More often than not, the reason is because people don't index their 'documents' effectively. They lose sight of what it's like to be a user themselves.

As the owner of a website (or two), this is pretty pertinent for me. It is all too easy to speed through the creation of a website summary, keywords or tags. Usually you just want to get the creation bit out of the way and get going. But do those keywords fulfil user's needs? For example, you run a football website. 'The best football site in the world', you may profess. But what if an American fan is searching for a football site. What if he uses the keyword 'soccer'? Your site may very well be the best in the world, but you're immediately cutting off a large proportion of your potential audience simply by not giving enough thought to your indexing terms.

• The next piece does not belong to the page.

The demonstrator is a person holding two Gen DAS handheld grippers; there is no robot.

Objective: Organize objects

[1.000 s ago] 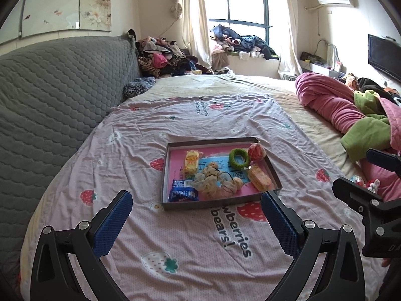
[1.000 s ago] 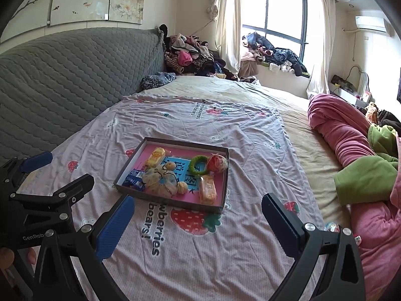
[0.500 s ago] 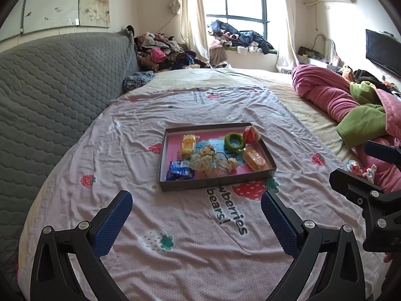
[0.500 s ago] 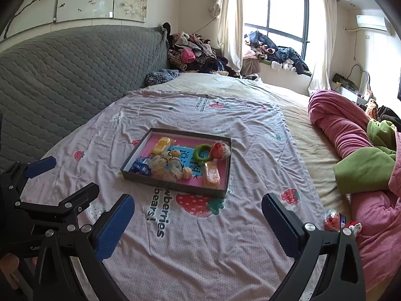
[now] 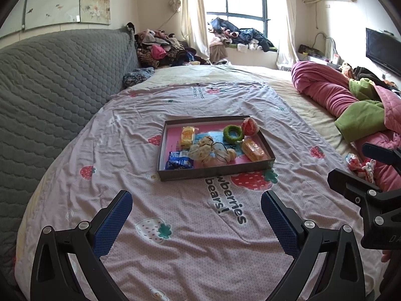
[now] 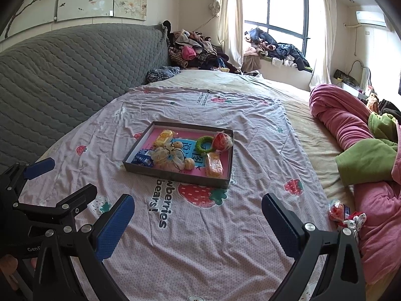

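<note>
Mostly, the sorting looks done, judging by how things lie: a shallow dark tray point(image 5: 213, 174) with a pink floor sits near the middle of the bed point(image 5: 175, 225), on a strawberry-print sheet, and it already holds a fair gathering. Inside it are a yellow snack packet point(image 5: 188, 135) toward the far left, a blue wrapper point(image 5: 179, 163) at the near left corner, a green ring point(image 5: 233, 133) and a red netted ball point(image 5: 249, 126) touching each other at the far right, an orange packet point(image 5: 253, 149) along the right wall, and a clear bag of pale round pieces point(image 5: 210, 153) in the middle. What seems left is a small cluster outside the tray: a red-and-white wrapped item point(image 6: 337, 210) and a spotted red-and-white piece point(image 6: 356, 220) lying on the sheet just beside the pink quilt point(image 6: 351, 130), well apart from the tray on its right. The left gripper point(image 5: 196, 223) has its blue-padded fingers point(image 5: 112, 223) spread wide with nothing between them, held low over the near part of the bed. The right gripper point(image 6: 198, 223) is likewise spread wide and empty, and the stray cluster lies just off its right finger. My reading is that those pieces by the quilt are the remaining work, and the right gripper is the nearer one to fetch them; whether the things in the tray also need arranging I cannot tell.
</note>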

All sites have different indexing needs, and these should be made with the user in mind. A Shakespeare website may want to index its documents by phrases. For example, a user may be searching by a particular line or quote, e.g. "To be or not to be." Therefore, indexing will have to be tailored to user's needs.

In the computer lab, our task was to query two search engines - Google and Bing. Easy, I thought. Perhaps too easy. But of course, I was wrong.

We had to use different search models in order to get to different types of information. And depending on the type of information we had to find, certain search models worked better.

For example -

Natural language queries. I don't use these very often. But they often turned up very useful results, particularly on informational, exploratory information (when that information was explicit. Finding out about the Civil War levellers confused the search a bit, since 'levellers' could be any number of things).
Quotation marks - I use these most often. They're very useful for finding documents that contain certain words or short phrases. When a natural language query failed, adding quotation marks and deleting stop words usually helped narrow the search.
Boolean operators. Something I NEVER use. I'd always thought of them as kind of antiquated and redundant. So they proved to be - sometimes. I discovered that they simply do not work with Google. However, they were compatible with Bing (Bing automatically uses the AND operator anyway). An example - searching for Jerusalem artichokes and how to cook them. For some reason, the search turned up quite a bit on growing Jerusalem artichokes. Finally I found a use for the NOT operator. With Google, this simply turned up more hits on growing artichokes. With Bing, it seemed to work as intended.

Another part of the exercise was to calculate the precision of each search engine's results. What did I discover?

Why, that Google has a higher precision rate than Bing. Of course. ;)